All’interno della necropoli occidentale si distinguono tombe di vario tipo ed epoca. La prima fase di occupazione, fine IV secolo a.C., è caratterizzata da tombe a fossa, spesso inserite all’interno di una fossa più ampia; un setto viario separa le tombe a fossa dalle monumentali tombe a semicamera, talvolta dipinte, utilizzate per più deposizioni fino alla fine del II secolo a.C. e anticamente chiuse da grossi lastroni litici. Sono presenti inoltre tombe a camera dipinte, ossia ipogei scavati nel banco di tufo calcareo destinati ad un ceto sociale più elevato. Queste tombe erano caratterizzate da dromos, vestibolo e camera sepolcrale. Nel Medioevo due tombe a camera furono utilizzate come abitazioni.
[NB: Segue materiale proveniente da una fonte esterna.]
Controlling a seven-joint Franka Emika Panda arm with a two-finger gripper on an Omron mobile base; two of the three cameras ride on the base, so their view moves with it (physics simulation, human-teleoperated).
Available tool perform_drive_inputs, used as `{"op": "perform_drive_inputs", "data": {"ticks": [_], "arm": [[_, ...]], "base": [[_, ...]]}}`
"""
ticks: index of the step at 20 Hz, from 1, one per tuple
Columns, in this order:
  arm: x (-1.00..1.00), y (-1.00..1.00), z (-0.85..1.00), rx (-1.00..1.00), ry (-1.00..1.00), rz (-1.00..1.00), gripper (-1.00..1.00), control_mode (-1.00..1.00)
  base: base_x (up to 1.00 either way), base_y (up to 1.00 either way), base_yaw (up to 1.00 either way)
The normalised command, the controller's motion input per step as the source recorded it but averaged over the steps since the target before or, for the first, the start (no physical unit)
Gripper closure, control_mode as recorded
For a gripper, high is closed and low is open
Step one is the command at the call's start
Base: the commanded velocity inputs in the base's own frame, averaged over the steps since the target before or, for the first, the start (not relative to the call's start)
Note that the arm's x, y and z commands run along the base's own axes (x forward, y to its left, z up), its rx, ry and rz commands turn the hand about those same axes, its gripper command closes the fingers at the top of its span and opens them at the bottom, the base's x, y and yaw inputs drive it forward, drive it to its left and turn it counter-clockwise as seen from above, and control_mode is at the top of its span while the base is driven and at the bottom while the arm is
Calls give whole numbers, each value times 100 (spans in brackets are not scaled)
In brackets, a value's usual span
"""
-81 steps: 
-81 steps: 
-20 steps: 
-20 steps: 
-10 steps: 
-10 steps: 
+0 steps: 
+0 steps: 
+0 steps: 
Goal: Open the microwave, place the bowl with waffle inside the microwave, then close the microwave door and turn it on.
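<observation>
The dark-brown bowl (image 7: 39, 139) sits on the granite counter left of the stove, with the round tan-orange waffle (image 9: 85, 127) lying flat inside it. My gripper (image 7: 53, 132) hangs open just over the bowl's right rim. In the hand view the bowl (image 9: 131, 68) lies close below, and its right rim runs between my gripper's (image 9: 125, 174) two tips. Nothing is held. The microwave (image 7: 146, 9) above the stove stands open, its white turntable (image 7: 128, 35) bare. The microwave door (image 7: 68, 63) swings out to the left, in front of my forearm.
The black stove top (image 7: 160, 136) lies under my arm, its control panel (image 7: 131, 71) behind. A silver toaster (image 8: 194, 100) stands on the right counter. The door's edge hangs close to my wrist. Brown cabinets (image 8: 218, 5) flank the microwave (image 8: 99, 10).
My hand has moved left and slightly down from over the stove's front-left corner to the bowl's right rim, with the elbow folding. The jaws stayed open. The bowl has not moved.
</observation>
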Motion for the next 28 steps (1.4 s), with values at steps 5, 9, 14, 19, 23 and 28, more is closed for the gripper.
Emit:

La necropoli meridionale si estende nei terreni appartenenti a Masseria Cimino. L’area della necropoli fu utilizzata dalla fine del IV al II sec a.C. La necropoli litoranea, erosa nei secoli dal mare, è caratterizzata dalla presenza di tombe a fossa rettangolare, in stile messapico, ed ovale, in stile peuceto.